Your goal
Copy out exactly the stretch of the listing below that begins at the line containing "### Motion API" and ends at the line containing "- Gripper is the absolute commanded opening", and copy nothing outside it.
============
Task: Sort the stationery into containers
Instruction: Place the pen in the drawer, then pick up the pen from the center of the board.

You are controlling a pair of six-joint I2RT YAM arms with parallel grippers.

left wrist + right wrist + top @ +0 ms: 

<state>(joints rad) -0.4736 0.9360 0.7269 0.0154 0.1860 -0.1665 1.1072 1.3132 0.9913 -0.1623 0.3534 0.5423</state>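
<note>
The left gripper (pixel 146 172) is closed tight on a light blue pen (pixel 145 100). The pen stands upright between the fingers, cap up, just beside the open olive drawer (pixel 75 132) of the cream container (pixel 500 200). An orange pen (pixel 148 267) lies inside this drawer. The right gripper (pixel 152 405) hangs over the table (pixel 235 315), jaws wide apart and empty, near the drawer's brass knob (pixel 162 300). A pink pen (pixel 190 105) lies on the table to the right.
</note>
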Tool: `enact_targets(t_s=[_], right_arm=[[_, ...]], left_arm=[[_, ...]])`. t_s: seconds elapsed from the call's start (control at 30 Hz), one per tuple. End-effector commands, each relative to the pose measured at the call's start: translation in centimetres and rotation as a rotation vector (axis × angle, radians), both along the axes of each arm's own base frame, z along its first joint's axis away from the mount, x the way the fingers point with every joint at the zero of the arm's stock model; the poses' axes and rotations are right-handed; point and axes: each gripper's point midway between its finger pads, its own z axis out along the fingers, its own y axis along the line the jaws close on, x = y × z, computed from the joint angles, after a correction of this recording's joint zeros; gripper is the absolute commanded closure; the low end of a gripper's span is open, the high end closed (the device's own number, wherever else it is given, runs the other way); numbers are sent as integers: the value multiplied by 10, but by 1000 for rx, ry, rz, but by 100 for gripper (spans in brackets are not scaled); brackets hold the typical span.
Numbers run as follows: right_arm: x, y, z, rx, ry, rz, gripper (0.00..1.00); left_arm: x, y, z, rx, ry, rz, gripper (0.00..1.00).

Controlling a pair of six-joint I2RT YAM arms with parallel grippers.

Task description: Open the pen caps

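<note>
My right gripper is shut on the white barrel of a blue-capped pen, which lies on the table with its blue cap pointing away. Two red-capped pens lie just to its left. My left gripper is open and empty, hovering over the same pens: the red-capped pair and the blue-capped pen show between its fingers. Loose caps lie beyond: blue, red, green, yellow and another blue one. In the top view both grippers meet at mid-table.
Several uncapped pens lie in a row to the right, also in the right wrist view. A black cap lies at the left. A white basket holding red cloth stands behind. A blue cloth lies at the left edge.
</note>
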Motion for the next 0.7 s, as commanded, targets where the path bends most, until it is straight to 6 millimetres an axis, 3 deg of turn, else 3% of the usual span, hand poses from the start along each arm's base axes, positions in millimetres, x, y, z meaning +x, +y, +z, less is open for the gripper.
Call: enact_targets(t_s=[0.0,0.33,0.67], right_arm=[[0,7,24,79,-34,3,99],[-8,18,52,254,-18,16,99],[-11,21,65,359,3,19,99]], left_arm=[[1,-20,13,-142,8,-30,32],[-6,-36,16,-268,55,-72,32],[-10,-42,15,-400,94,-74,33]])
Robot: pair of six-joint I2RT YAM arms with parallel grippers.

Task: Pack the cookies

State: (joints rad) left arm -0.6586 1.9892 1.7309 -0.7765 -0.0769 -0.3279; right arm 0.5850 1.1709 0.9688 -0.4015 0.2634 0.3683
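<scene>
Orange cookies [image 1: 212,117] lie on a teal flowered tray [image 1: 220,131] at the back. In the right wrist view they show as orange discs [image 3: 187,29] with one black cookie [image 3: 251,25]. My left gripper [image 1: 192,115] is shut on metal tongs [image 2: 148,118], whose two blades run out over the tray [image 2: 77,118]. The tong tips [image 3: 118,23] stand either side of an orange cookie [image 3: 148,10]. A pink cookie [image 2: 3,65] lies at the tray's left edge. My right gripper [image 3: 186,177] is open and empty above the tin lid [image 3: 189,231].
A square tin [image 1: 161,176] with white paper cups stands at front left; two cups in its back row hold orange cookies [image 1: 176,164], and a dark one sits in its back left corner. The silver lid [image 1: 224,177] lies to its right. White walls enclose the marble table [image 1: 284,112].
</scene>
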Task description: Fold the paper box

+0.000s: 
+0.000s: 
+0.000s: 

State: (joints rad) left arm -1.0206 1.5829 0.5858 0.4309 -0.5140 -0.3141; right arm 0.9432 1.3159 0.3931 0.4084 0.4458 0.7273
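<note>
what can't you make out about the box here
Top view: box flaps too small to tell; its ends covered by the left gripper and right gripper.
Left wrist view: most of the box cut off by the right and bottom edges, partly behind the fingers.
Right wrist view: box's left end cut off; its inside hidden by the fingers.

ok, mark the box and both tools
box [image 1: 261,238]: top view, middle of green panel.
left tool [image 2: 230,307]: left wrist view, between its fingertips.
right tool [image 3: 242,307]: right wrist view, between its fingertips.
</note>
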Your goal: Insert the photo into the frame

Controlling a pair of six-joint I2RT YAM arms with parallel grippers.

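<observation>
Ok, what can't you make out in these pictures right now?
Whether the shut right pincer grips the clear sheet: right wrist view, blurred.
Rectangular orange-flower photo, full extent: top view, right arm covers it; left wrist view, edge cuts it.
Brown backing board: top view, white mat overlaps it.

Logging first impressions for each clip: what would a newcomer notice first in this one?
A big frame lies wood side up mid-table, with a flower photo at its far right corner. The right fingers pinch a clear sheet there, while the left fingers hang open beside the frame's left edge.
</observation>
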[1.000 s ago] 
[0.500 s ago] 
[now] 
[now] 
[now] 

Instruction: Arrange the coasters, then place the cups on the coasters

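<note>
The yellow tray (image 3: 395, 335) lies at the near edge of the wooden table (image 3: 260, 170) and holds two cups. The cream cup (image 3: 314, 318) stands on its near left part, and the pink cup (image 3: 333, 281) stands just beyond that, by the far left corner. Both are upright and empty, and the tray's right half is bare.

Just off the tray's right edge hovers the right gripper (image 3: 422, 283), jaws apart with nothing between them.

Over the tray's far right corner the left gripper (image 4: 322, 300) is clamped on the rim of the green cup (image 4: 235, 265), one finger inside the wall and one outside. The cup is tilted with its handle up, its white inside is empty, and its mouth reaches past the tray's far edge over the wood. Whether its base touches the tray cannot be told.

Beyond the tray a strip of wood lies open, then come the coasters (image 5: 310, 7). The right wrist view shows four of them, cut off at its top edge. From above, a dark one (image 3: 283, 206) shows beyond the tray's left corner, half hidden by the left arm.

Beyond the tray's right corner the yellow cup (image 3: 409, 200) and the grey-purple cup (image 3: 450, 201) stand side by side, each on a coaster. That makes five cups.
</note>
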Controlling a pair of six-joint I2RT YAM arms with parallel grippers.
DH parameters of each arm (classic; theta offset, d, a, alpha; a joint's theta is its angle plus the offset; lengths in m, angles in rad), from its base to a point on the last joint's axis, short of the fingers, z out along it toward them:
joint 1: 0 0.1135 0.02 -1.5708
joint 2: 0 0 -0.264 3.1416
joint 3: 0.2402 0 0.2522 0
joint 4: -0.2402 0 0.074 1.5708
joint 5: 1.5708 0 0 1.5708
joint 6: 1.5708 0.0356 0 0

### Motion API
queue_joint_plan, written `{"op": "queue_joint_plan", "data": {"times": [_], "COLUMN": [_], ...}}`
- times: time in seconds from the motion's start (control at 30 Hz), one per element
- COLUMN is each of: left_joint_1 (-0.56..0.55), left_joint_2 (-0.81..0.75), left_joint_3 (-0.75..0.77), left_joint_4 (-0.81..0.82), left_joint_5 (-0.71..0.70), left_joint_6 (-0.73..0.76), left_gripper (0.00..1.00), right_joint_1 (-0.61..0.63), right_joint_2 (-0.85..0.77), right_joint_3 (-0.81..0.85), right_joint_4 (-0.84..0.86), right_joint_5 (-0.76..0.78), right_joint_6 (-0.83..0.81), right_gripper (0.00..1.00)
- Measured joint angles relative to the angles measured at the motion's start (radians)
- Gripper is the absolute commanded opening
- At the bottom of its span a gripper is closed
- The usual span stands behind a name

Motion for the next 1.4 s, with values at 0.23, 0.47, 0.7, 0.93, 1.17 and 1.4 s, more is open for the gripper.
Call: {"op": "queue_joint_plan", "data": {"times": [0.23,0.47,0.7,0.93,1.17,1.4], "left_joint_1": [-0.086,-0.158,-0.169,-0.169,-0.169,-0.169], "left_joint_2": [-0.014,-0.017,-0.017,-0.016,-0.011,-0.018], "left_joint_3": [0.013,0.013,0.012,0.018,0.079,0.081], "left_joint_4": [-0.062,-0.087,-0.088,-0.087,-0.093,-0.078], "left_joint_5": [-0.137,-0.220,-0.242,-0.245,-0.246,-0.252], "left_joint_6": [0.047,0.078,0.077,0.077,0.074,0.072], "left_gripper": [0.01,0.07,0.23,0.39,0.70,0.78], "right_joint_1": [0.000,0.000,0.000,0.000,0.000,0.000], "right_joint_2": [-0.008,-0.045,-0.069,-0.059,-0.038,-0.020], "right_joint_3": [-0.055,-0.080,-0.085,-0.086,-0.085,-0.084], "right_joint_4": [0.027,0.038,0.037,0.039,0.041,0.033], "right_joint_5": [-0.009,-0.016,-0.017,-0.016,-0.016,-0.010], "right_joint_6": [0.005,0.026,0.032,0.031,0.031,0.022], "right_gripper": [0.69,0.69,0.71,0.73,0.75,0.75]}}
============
Expected answer
### Motion API
queue_joint_plan, written `{"op": "queue_joint_plan", "data": {"times": [_], "COLUMN": [_], ...}}`
- times: time in seconds from the motion's start (control at 30 Hz), one per element
- COLUMN is each of: left_joint_1 (-0.56..0.55), left_joint_2 (-0.81..0.75), left_joint_3 (-0.75..0.77), left_joint_4 (-0.81..0.82), left_joint_5 (-0.71..0.70), left_joint_6 (-0.73..0.76), left_gripper (0.00..1.00), right_joint_1 (-0.61..0.63), right_joint_2 (-0.85..0.77), right_joint_3 (-0.81..0.85), right_joint_4 (-0.84..0.86), right_joint_5 (-0.76..0.78), right_joint_6 (-0.83..0.81), right_gripper (0.00..1.00)
- Measured joint angles relative to the angles measured at the motion's start (radians)
- Gripper is the absolute commanded opening

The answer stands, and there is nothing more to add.